После культивирования размороженного криоконсервированного образца крови облучают его необходимыми рентгеновскими дозами при комнатной температуре. Затем добавьте в каждую лунку по 1,62 миллилитра теплой питательной среды RPMI. Чтобы стимулировать деление клеток в Т-лимфоцитах, добавьте в каждую лунку по 40 микролитров фитогемагглютинина и тщательно ресуспендируйте.

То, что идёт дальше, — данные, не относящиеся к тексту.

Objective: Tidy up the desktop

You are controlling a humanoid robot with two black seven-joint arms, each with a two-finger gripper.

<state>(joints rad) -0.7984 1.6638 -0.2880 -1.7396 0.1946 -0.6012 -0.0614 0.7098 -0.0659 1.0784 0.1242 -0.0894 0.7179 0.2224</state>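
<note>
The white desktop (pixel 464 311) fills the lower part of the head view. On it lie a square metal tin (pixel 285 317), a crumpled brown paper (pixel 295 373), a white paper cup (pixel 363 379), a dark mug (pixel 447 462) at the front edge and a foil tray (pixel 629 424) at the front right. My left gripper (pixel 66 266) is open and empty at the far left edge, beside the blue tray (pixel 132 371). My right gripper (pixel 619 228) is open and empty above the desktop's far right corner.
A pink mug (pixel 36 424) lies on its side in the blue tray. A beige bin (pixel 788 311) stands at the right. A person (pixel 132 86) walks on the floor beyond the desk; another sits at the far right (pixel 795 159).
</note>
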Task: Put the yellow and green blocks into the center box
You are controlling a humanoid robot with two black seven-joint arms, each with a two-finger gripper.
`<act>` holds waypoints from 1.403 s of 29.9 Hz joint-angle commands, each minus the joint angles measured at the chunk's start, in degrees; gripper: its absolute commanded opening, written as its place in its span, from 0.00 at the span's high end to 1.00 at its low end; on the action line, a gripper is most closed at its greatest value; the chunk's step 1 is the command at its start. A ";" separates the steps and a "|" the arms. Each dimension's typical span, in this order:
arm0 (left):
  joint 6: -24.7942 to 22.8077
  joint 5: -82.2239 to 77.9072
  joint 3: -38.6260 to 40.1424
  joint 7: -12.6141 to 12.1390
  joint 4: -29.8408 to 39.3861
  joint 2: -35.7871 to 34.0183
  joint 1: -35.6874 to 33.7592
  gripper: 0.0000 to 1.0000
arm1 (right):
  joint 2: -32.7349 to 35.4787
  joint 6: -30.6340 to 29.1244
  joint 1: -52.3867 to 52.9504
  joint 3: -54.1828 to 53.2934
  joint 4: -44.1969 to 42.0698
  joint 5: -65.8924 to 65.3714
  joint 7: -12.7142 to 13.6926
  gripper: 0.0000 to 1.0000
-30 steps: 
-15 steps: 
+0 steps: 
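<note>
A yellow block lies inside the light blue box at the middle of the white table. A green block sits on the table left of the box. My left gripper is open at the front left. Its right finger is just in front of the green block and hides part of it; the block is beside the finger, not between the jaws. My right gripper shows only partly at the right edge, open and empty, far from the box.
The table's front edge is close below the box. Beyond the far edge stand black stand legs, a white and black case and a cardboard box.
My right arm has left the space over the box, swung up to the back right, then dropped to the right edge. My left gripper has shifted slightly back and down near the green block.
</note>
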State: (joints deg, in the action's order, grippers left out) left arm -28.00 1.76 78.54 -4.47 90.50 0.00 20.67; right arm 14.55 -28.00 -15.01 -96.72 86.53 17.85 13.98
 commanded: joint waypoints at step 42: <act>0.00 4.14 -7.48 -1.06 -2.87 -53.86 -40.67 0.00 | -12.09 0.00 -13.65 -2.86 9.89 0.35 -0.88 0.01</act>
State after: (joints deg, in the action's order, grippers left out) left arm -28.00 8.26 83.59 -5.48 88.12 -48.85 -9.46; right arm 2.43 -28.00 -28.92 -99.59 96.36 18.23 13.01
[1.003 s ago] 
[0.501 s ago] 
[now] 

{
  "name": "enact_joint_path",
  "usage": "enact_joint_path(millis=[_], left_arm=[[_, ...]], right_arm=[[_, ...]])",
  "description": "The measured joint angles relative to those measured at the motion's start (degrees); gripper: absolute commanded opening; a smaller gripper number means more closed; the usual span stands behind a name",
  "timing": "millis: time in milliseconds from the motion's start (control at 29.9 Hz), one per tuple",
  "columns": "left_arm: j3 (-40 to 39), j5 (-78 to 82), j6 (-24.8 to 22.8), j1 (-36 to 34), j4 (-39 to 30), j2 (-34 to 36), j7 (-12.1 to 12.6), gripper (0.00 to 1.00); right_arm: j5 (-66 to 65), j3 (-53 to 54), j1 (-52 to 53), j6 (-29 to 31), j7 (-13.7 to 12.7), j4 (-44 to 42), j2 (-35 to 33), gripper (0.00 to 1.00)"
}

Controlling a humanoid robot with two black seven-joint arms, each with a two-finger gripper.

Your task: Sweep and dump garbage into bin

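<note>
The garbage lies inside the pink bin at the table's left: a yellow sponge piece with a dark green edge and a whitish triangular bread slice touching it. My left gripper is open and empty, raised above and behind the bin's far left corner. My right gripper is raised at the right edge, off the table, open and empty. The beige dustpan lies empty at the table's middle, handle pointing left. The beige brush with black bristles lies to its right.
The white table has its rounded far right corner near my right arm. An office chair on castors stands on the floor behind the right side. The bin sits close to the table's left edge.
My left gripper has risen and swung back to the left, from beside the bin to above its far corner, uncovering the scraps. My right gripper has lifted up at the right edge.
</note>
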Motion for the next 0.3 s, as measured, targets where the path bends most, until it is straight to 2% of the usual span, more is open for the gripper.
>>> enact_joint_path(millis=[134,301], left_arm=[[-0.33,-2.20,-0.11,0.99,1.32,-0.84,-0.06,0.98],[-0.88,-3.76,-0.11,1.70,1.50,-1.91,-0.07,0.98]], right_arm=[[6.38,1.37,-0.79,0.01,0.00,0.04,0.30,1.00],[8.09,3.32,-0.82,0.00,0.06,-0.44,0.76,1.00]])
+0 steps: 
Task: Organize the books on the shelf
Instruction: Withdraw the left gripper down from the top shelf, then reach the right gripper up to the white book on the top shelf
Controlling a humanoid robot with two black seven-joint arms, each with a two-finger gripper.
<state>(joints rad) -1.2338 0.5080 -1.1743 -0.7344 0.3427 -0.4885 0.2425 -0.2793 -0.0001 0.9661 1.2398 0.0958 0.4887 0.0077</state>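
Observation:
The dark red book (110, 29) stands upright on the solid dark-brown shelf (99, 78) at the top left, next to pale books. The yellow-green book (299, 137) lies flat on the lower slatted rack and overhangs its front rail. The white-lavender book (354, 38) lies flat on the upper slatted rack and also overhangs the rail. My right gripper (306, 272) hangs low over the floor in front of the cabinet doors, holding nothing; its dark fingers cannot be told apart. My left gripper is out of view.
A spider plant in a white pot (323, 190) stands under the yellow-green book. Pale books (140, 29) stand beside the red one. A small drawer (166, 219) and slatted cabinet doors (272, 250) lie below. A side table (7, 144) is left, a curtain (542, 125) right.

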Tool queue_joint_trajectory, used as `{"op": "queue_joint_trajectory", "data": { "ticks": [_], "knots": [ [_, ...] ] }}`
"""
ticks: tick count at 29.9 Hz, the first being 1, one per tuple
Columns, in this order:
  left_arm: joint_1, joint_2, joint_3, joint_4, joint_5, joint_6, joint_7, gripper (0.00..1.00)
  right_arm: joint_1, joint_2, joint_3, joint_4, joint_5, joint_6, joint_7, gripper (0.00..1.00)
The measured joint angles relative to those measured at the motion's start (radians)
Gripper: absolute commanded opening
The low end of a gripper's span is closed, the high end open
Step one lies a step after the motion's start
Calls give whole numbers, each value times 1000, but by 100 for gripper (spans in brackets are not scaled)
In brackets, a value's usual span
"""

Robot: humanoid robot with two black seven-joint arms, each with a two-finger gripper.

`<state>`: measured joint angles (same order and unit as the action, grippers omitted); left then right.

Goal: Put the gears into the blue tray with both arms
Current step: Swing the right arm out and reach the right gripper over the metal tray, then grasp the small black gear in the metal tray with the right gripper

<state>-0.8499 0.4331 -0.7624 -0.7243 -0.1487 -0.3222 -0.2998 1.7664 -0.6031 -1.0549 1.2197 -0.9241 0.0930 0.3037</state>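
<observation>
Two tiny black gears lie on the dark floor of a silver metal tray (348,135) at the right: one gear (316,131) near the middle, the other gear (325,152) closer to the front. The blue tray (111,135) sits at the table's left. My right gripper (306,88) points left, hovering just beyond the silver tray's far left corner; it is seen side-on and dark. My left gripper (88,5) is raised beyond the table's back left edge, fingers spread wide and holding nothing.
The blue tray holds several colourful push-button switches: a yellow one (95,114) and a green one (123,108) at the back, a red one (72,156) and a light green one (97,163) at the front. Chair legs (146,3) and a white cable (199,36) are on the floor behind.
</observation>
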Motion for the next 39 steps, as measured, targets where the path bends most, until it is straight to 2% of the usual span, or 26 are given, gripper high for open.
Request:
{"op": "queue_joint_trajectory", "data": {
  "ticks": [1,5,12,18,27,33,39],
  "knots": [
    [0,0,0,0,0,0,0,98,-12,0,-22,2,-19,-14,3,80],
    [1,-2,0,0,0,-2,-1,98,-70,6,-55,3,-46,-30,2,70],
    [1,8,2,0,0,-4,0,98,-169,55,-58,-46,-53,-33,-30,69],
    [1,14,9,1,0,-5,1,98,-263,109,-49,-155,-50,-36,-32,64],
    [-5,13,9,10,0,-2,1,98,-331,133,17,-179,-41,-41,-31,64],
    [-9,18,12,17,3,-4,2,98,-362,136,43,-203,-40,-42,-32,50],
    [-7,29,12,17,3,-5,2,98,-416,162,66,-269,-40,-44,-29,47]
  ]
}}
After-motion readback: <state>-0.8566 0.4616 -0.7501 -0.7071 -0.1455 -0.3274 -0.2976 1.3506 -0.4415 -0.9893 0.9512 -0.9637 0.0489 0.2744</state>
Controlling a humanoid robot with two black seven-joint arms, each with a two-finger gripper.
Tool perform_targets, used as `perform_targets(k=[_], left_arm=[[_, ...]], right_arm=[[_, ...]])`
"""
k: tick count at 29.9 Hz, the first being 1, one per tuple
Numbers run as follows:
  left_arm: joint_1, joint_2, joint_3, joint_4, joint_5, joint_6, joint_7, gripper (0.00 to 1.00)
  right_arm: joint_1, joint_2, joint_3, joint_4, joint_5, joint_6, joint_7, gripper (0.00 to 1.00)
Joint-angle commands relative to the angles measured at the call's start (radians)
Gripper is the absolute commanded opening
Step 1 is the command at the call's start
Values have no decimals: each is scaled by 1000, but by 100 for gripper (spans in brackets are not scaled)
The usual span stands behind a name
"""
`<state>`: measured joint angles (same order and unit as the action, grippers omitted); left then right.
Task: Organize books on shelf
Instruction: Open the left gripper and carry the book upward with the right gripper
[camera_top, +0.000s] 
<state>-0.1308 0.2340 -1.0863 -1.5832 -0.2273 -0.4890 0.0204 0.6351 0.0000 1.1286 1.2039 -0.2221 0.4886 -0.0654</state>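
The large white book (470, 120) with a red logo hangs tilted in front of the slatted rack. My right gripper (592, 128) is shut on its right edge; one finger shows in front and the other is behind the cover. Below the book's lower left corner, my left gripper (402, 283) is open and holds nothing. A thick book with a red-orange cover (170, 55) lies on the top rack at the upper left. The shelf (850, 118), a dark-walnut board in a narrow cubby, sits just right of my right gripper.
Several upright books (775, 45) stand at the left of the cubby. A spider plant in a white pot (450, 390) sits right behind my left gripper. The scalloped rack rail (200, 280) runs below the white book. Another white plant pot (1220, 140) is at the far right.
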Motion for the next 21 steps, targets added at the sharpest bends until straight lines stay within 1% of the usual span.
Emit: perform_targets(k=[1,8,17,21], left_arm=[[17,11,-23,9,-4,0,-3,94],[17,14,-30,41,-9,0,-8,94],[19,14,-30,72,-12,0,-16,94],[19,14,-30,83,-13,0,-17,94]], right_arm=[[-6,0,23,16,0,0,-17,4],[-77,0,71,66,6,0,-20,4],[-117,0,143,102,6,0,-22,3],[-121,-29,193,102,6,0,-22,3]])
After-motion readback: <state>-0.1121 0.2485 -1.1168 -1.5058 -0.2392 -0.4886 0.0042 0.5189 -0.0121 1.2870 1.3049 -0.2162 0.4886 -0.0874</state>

Инкубируйте планшет при температуре 37 градусов Цельсия и 5% углекислого газа в течение 23 часов. На следующий день добавьте восемь микролитров цитохалазина В на лунку, чтобы заблокировать цитокинез. Через 70 часов извлеките пластину из инкубатора и переложите клеточную суспензию в 15-миллилитровую пробирку.
Промойте каждую лунку двумя миллилитрами PBS и добавьте этот PBS в 15-миллилитровую пробирку. Центрифугируйте клеточную суспензию при 180 G в течение восьми минут и выбросьте надосадочную жидкость, оставив 500 микролитров над гранулой. Во время вихряния гранулы добавьте в пробирку два миллилитра холодного хлористого калия.
Снова центрифугируйте и выбросьте надосадочную жидкость, как было показано ранее. Медленно добавьте два миллилитра фиксатора холода 1 и инкубируйте в течение ночи при температуре четыре градуса по Цельсию. На следующий день центрифугу и выбросьте надосадочную жидкость.
Перемешивая гранулы по каплям, добавьте в тюбик два миллилитра фиксатора холода 2. Оставьте тюбик на ночь при температуре четыре градуса по Цельсию. Центрифугируйте образец и перелейте надосадочную жидкость в другую пробирку, чтобы концентрировать клетки в соответствии с размером гранул.
Очистите предметные стекла изопропанолом и наклейте на них надлежащую маркировку. После вихряния гранулы добавьте 40 микролитров суспензии с фиксированными клетками на предметное стекло. После высыхания погрузите предметное стекло в акридиновое оранжевое пятно на одну минуту.
Затем быстро промойте предметное стекло дистиллированной водой, прежде чем поместить его в фосфатный буфер на одну минуту. Высушите заднюю часть предметного стекла и положите его на чистую папиросную бумагу. Добавьте 20 микролитров фосфатного буфера на предметное стекло и накройте его чистым покровным стеклом, избегая пузырьков воздуха.
Запечатайте предметную горку силиконовым цементом. Поместите предметное стекло под флуоресцентный микроскоп и исследуйте двуядерные клетки. Наконец, вручную подсчитайте микроядра.
Наличие округлых двуядерных клеток указывало на успешное извлечение здоровых жизнеспособных клеток из криоконсервированных образцов цельной крови. При увеличении доз облучения наблюдалось линейное квадратичное увеличение выхода микроядер. Фоновый выход микроядер в фиктивно-облученных контрольных образцах в основном обусловлен запаздывающими хромосомами.